St. Clouds restaurant, 1131 34th Ave., is now serving up a healthy round of discussion on the first Tuesday night of each month.

Known as "St. Clouds Salon," the eatery offers diners the opportunity to share views and insight about a specific topic over dinner.


The concept for this event came after the 2008 election when the call came for community and dialogue in our neighborhoods.

"One of the things that [then President-Elect Barack] Obama brought was [to] restore conversation," said Dave Liddell, director of Phinney-Bischoff Design House, a branding company in Seattle.

Liddell and company president Karl Bischoff organized Step Two, a brainstorming meeting where Seattle business and government leaders and individuals from the media came together to answer the question of what to do next after the election.

If the election of a new president was step one, Liddell asked, what is step two?

From the meeting, John Platt, executive chef and co-owner of St. Clouds, volunteered to host a night of discussion to answer the call of restoring our community by rebuilding dialogue.

"What has broken down is the ability for people with different opinions to actually talk to each other," Platt said.
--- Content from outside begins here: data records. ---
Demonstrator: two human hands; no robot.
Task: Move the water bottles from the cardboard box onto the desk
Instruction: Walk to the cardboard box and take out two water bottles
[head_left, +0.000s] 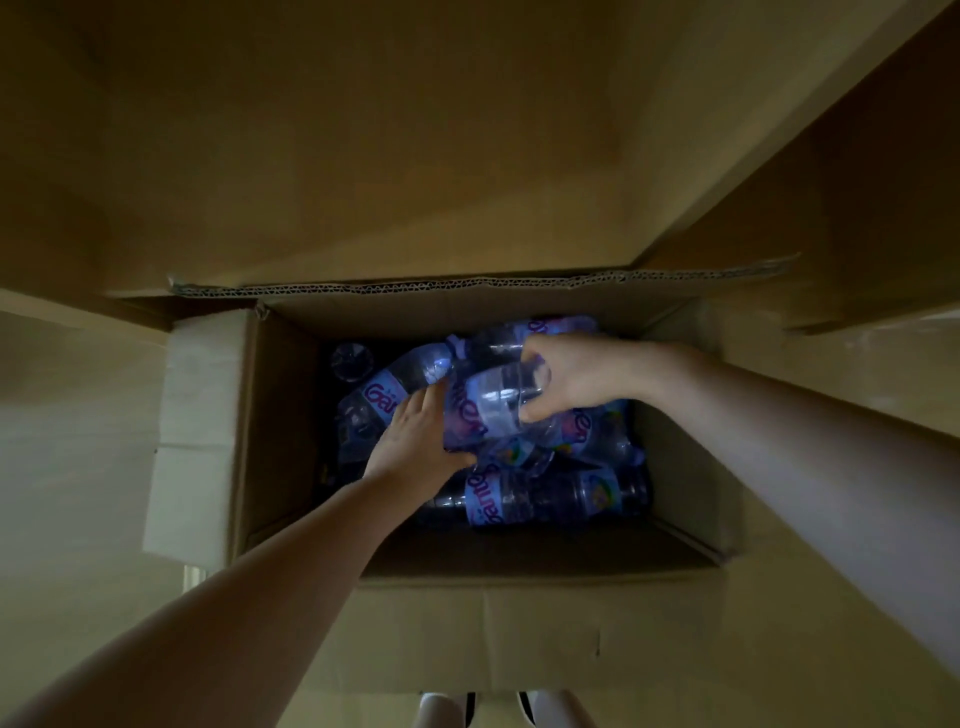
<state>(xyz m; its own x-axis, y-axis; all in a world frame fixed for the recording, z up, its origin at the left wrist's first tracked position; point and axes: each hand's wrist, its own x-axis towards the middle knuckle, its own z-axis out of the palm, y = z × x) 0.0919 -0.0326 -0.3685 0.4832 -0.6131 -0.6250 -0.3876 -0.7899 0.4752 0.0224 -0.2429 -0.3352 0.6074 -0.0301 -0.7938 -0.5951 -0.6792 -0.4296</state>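
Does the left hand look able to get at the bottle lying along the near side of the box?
Probably yes: that near bottle lies uncovered just beside the left hand, which is gripping another bottle and would have to let go first.

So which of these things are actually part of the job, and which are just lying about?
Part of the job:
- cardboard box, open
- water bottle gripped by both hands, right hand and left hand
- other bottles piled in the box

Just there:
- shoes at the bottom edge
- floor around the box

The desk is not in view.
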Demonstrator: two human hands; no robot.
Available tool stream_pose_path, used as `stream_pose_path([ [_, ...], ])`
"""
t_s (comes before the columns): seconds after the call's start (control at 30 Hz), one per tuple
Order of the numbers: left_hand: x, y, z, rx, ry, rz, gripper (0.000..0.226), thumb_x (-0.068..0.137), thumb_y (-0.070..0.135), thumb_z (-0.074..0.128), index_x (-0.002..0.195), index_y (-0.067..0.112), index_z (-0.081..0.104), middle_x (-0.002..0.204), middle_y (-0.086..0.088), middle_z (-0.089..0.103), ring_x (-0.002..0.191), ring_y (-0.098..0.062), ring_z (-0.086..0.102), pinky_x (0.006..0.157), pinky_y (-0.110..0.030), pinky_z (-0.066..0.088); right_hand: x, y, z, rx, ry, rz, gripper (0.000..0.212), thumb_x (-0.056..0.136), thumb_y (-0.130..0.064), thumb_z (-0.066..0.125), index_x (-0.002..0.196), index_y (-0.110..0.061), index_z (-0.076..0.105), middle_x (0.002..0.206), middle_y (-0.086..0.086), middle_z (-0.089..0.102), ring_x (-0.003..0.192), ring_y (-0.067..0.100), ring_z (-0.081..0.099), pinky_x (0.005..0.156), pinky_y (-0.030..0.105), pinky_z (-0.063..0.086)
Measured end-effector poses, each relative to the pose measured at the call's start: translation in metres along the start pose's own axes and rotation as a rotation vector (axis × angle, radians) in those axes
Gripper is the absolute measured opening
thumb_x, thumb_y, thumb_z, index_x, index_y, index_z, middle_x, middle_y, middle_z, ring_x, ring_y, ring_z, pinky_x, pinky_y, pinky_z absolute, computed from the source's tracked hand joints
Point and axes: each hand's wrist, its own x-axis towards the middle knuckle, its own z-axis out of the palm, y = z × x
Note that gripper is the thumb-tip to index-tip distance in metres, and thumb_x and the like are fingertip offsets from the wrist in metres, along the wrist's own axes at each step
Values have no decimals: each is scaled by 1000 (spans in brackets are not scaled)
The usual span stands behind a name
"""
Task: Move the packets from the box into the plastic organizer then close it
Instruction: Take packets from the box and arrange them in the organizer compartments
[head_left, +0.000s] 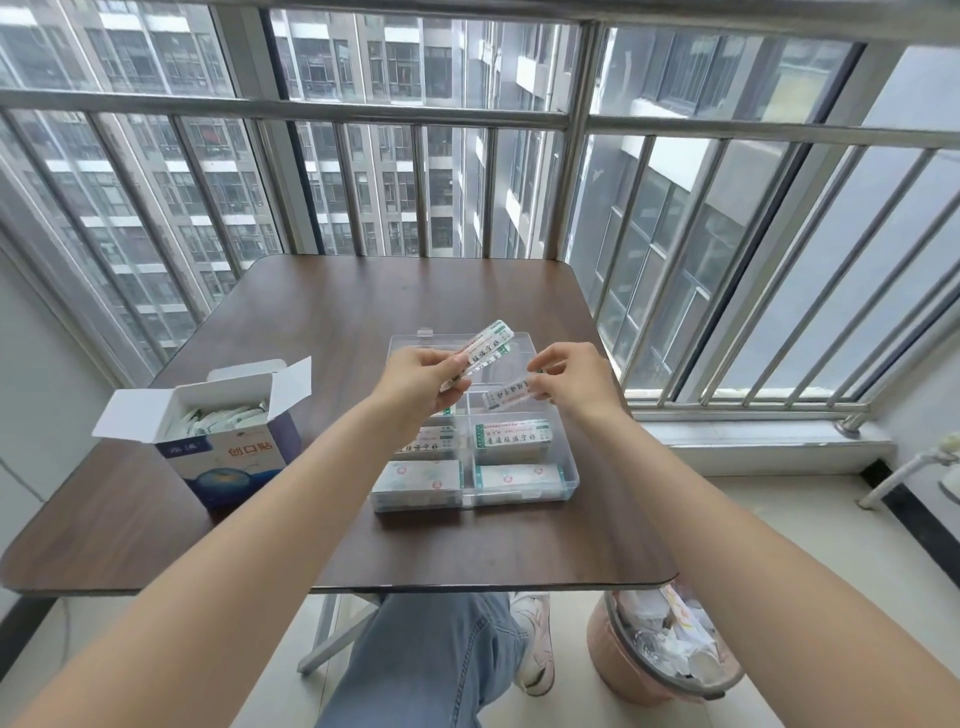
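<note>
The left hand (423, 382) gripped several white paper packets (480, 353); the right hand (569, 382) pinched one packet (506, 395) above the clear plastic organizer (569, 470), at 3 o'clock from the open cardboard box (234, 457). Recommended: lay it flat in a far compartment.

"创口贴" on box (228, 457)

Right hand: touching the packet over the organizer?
Touching. The head view shows the right hand pinching the end of a packet between thumb and fingertips, above the open organizer.
</note>
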Motion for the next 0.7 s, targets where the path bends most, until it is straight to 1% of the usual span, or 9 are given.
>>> stream_pose_path([
  [0.07, 1, 0, -1, 3, 8, -7, 8, 92, 6, 58, 94, 2, 64, 85, -5, 62, 66, -9, 58, 62, -16, 55, 1, 0, 5, -139, 7, -28, 16, 77, -8, 70, 76, -22, 65, 83, 5, 69, 80, 22, 67, 77, 33, 54],
  [0.13, 2, 0, -2, -4, 24, -19, 8, 92, 3, 56, 95, 0, 63, 87, -8, 62, 67, -12, 61, 60, -16, 55, 1, -2, 9, -258, -25, -43, 17, 79, -10, 67, 72, -25, 64, 83, 0, 67, 87, 21, 65, 76, 32, 53],
  [0.2, 2, 0, -4, -8, 33, -29, 7, 92, 0, 55, 93, 1, 62, 88, -10, 63, 68, -14, 63, 59, -17, 56, 2, -5, 12, -362, -61, -43, 14, 82, -11, 64, 77, -23, 67, 87, -2, 66, 92, 20, 62, 71, 28, 46],
  [0.3, 3, 0, -6, -7, 36, -24, 9, 92, -1, 55, 88, 4, 61, 87, -11, 63, 68, -15, 64, 60, -18, 57, 2, -8, 15, -461, -89, -56, 10, 84, -12, 64, 83, -22, 69, 98, 1, 69, 97, 21, 62, 71, 26, 40],
  [0.4, 5, 1, -9, -9, 41, -21, 10, 91, -1, 56, 85, 6, 60, 88, -11, 63, 68, -15, 64, 63, -19, 57, 3, -9, 18, -517, -101, -57, 10, 83, -14, 66, 85, -21, 71, 99, 1, 70, 99, 21, 61, 70, 26, 38],
  [0.53, 8, -1, -11, 14, 36, -22, 5, 91, 0, 57, 91, 3, 61, 90, -11, 64, 68, -15, 65, 66, -21, 58, 3, -11, 20, -531, -114, -42, 12, 86, -20, 64, 92, -19, 73, 98, 4, 70, 98, 23, 62, 71, 27, 39],
  [0.63, 8, -1, -10, 63, 32, -18, 12, 90, 0, 58, 101, -1, 61, 90, -12, 64, 65, -15, 66, 58, -19, 56, 3, -11, 20, -524, -146, -15, 19, 89, -26, 60, 91, -11, 72, 93, 8, 69, 94, 27, 63, 71, 29, 42],
  [0.7, 6, -1, -9, 103, 27, -6, 15, 89, 0, 59, 104, -1, 62, 90, -11, 64, 65, -15, 65, 56, -19, 56, 4, -11, 20, -517, -179, -4, 23, 90, -26, 58, 88, -7, 71, 85, 10, 67, 88, 29, 63, 69, 30, 43],
])
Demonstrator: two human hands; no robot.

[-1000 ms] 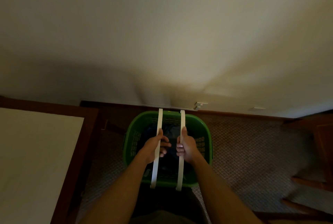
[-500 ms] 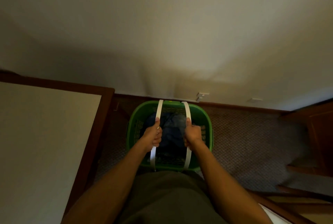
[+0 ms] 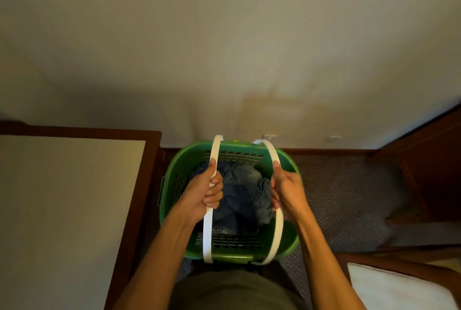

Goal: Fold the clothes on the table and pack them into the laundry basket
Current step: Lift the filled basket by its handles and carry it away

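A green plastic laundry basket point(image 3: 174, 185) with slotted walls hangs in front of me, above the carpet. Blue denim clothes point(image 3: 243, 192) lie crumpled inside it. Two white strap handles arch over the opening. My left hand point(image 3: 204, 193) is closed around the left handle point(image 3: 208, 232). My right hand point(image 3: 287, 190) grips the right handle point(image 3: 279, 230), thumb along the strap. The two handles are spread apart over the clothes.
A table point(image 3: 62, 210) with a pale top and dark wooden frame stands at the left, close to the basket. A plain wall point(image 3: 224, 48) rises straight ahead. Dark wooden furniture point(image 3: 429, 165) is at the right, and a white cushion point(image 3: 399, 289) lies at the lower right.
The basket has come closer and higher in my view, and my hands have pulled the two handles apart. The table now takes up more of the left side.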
He added that when he was growing up, he and his family talked about things often at home.

"You sit down to dinner and you talk...and sometimes they're volatile, political subjects. But it was expected that you spoke about it," he explained.

Thus, beginning last November on Election Night, Platt began pushing tables together and encouraging conversation on topics like taxes and U.S. foreign policy.

Through conversation like this, "more effort" goes into our democracy, Platt said.


Although there have only been a handful of salon nights so far, Platt and Liddell hope to continue this event for a long time - not only at St. Clouds, but across Seattle and the country.

Phinney-Bischoff has even come up with placemats that have a specific topic of discussion and questions to help facilitate the dialogue.

A previous month's topic, "What should be the U.S. role in our global society?" included such questions as, "From humanitarian emergencies to geopolitical conflicts, how have recent events shaped your perspective?" and "Spend a few minutes articulating an opposing view. What are the merits of this way of thinking?"

With topics that are mainly political, Platt, Bischoff and Liddell came up with questions that people from different backgrounds and viewpoints could share their thoughts about over a night of food and drink.

"You know, it's hard to get very hostile when you've got a cocktail, you've got something to eat, you sit around a table - there is a certain hospitality going on already," Platt said.

Thus, participants like Vicki and Geoff Ruskin enjoyed their night talking with other diners.

"It was very welcoming and relaxed," Vicki Ruskin wrote in an e-mail. "It was also a pleasure to have a stimulating conversation guided by the questions provided. It was a multi-aged group that crossed several generations. It is not very frequent that one gets to participate in that kind of discussion."


As of now, there have been around 20 participants at the salon, and in each meeting participants have found the characters of others to be both diverse and similar.

"Geoff was very excited to engage in a conversation with a Republican," Vicki wrote. "But then he found out that [the other person] had voted for the Democratic candidate for president in the last three presidential elections."

Vicki, on the other hand, found other diners who had been involved or had a parent who was involved in the Peace Corps.

"It was a pleasure to talk freely and openly in a group where there were no preconceived agendas," she wrote.

The founders hope the salon contributes to the rebuilding of community and fosters a robust exchange of ideas and opinions.

"What we really need is common ground," Liddell said.